If you haven’t already, you will need to consider your business succession plan – how these changes impact your estate, and how your assets will be passed on to the next generation, as the changes could result in an IHT liability on death.
Is it too late to act now that the IHT rules have changed?
It’s not too late to plan. While some planning needed to be completed pre-April, planning can continue, and should be done at the earliest opportunity to mitigate the impact of the changes, particularly if you have a larger estate with qualifying assets valued at more than £2.5m, as complex planning can take time.
What should I prioritise in planning?
- Consider who should own and run the business, when you will retire, and how much income you will need when you do. Make sure your tax strategy follows the plan, not vice versa.
- Speak to your family about your plans and how they could impact them.
- Confirm valuations and identify any 20% exposure above it.
- Ensure your will, shareholder/partnership agreements, and any trusts, reflect the new regime and your desired allocation of the 100% allowance.
- Check your exposure to the Alternative Investment Market (AIM). Consider alternatives if the new 50% relief (previously 100% IHT relief) for AIM-listed shares undermines your original strategy.
- Model cash-flows to fund any liability (dividends, insurance, staged disposals) and keep documentation ready.
Can I still make lifetime gifts, and how will this help my position?
Lifetime gifts remain a useful tool, but the new rules mean timing and structure matter more than ever.

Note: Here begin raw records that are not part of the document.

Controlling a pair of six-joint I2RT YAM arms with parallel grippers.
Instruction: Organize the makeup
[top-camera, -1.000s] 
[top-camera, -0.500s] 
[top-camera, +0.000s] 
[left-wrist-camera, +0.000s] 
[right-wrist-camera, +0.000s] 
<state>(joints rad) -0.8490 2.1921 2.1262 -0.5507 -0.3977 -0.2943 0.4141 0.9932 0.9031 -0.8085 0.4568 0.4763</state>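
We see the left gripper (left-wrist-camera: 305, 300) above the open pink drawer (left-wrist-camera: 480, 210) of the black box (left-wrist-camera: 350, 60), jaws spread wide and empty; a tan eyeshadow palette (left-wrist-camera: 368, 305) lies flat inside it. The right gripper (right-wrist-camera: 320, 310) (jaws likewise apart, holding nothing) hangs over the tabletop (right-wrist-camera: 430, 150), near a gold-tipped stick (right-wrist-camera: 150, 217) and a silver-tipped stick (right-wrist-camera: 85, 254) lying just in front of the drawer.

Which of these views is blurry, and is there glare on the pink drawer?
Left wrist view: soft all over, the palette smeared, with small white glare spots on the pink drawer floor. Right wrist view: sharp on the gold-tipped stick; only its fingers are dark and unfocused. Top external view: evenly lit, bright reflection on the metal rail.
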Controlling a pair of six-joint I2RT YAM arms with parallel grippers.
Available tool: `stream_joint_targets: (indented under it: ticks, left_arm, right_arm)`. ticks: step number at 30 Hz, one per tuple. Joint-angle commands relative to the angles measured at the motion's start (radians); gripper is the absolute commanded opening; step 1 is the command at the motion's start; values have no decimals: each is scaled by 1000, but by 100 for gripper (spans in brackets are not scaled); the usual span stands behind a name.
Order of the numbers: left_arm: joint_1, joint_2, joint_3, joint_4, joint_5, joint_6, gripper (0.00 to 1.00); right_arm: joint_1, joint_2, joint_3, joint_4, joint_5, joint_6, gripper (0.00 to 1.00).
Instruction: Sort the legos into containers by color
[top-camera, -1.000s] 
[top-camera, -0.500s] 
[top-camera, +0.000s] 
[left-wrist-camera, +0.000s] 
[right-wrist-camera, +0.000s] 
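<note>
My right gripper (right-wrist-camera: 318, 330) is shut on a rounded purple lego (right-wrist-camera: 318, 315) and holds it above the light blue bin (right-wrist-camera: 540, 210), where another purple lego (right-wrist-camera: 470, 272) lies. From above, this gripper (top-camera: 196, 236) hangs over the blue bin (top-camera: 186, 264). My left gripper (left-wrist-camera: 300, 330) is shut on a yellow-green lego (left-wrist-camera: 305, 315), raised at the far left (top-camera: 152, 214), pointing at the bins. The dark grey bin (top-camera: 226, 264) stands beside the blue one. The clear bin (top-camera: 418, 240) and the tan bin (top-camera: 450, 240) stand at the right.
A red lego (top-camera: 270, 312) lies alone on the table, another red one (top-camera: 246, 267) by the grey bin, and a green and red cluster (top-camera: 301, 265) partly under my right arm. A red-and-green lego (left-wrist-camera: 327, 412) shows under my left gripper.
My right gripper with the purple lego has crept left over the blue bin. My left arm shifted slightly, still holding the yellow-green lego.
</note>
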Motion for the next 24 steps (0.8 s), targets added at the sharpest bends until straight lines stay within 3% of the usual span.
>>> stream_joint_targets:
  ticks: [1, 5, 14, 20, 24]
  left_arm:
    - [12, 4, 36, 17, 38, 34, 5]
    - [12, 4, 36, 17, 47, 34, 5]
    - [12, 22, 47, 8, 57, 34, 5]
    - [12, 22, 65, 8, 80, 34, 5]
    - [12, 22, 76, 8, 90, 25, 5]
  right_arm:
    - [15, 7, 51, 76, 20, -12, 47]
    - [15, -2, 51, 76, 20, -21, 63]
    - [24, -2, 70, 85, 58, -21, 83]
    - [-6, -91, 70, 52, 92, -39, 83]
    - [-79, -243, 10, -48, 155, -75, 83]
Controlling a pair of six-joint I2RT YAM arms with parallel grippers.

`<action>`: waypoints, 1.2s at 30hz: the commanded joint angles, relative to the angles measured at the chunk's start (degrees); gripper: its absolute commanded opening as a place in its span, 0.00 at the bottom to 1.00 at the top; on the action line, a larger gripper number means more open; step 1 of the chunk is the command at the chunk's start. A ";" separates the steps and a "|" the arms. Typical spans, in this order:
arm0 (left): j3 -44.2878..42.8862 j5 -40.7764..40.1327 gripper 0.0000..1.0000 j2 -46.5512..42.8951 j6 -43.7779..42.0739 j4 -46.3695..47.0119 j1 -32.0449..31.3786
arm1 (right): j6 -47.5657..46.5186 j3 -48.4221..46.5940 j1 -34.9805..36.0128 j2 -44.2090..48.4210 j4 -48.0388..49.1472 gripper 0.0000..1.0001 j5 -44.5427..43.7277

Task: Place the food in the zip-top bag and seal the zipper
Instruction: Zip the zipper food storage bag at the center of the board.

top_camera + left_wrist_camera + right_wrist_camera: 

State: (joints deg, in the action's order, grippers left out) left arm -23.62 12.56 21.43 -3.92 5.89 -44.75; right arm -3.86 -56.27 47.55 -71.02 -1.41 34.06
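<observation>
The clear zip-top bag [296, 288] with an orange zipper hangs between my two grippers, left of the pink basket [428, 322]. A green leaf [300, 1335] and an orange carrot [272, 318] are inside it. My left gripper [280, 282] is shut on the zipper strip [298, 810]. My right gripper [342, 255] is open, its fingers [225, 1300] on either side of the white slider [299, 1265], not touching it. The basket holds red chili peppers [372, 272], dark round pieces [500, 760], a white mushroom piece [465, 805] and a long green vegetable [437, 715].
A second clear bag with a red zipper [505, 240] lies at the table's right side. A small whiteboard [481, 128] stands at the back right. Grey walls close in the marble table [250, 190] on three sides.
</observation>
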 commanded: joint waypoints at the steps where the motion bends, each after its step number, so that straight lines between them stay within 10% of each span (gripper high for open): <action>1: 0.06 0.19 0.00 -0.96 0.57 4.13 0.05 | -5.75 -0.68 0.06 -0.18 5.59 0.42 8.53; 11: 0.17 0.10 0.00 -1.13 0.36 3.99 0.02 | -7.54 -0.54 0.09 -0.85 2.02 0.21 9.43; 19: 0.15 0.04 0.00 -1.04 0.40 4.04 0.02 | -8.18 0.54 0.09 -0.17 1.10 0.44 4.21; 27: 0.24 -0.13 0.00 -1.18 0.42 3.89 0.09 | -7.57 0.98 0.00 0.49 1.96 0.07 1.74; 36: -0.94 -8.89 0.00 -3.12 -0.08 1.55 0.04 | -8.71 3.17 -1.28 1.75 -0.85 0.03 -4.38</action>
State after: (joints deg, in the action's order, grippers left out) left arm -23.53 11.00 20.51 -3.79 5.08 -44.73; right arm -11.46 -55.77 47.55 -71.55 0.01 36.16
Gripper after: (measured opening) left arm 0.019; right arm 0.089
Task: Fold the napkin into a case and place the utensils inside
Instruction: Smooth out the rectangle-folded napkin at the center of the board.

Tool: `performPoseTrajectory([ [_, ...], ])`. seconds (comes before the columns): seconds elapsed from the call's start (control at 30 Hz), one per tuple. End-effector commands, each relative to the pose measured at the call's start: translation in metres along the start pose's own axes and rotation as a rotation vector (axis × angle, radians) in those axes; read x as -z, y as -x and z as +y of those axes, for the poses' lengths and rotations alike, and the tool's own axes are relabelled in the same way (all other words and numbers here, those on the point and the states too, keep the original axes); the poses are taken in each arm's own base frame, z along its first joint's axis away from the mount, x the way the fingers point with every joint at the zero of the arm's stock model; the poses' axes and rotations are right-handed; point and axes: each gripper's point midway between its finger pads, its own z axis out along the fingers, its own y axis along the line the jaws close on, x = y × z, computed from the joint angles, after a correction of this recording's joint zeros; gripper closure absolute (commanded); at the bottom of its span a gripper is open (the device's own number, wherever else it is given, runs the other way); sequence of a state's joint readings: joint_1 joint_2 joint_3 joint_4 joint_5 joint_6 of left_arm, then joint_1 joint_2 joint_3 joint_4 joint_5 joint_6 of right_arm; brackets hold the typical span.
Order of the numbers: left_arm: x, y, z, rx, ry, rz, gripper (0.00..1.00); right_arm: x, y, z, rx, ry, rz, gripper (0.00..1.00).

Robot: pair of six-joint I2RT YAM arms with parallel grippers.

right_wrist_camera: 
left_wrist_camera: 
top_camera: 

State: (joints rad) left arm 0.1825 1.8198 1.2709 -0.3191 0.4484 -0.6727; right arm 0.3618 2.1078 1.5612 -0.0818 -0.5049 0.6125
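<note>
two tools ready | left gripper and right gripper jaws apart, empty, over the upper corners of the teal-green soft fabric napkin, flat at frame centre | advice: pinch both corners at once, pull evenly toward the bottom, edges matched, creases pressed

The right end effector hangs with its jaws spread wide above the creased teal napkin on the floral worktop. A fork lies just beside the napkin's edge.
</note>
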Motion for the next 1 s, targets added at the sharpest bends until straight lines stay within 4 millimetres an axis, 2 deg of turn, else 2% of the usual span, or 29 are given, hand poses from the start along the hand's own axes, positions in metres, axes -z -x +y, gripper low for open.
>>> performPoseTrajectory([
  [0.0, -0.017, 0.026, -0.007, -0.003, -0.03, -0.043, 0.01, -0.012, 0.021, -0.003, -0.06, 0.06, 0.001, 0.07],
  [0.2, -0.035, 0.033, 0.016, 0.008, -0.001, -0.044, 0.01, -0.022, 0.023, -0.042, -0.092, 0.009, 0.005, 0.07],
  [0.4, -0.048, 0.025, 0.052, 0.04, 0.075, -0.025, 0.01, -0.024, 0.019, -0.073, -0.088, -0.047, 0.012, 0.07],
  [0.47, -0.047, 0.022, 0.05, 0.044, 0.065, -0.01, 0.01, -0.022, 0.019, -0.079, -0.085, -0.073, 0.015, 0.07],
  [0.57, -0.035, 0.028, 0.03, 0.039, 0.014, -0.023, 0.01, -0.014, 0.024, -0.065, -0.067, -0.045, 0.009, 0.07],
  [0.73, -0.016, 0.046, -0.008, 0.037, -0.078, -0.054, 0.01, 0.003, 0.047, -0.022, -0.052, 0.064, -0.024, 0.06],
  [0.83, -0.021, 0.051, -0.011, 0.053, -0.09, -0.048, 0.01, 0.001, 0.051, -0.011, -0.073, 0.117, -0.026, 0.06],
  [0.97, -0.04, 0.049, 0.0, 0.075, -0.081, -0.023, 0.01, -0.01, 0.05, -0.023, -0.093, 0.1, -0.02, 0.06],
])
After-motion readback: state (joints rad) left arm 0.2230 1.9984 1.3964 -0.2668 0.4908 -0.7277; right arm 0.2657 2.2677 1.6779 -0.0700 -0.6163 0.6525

Transferring qualifying business assets during your lifetime can move future growth outside your estate and use some or all of your £2.5m 100% APR/BPR allowance.
For individuals, the allowance refreshes after seven years, so well-timed gifts can create room for later planning.
You will need to consider the loss of income and control over these assets, as well as potential capital gains implications.
Is it still beneficial to use trusts?
Trusts still have an important role, and are particularly useful when you haven’t decided on your succession plans.
Trusts can hold such assets away from everyone’s estate until such decisions are made, but need careful consideration, and you should seek advice in the area, as there are tax charges that can apply every time assets leave a trust and every ten years, although these charges are quite small in comparison to the main IHT rate.
Do I need to review my pension structure?
It is common to hold business premises in a SIPP or SSAS pension structure; currently, this is not an issue as the pension is exempt from IHT, but after April 6 2027, this could have significant implications because pension assets are not classed as relevant business property or agricultural property, so do not qualify for BPR or APR.
Should I consider life insurance to help cover my Inheritance Tax bill?
Life insurance is an effective way of protecting the next generation, and can make a significant difference, providing a fund for inheritance tax should anything unexpected or tragic happen, rather than your beneficiaries having to sell off your assets.
Protect your assets and your family’s position
These are huge, once-in-a-generation changes. It is important to build a plan that balances family circumstances and goals, business continuity and tax efficiency.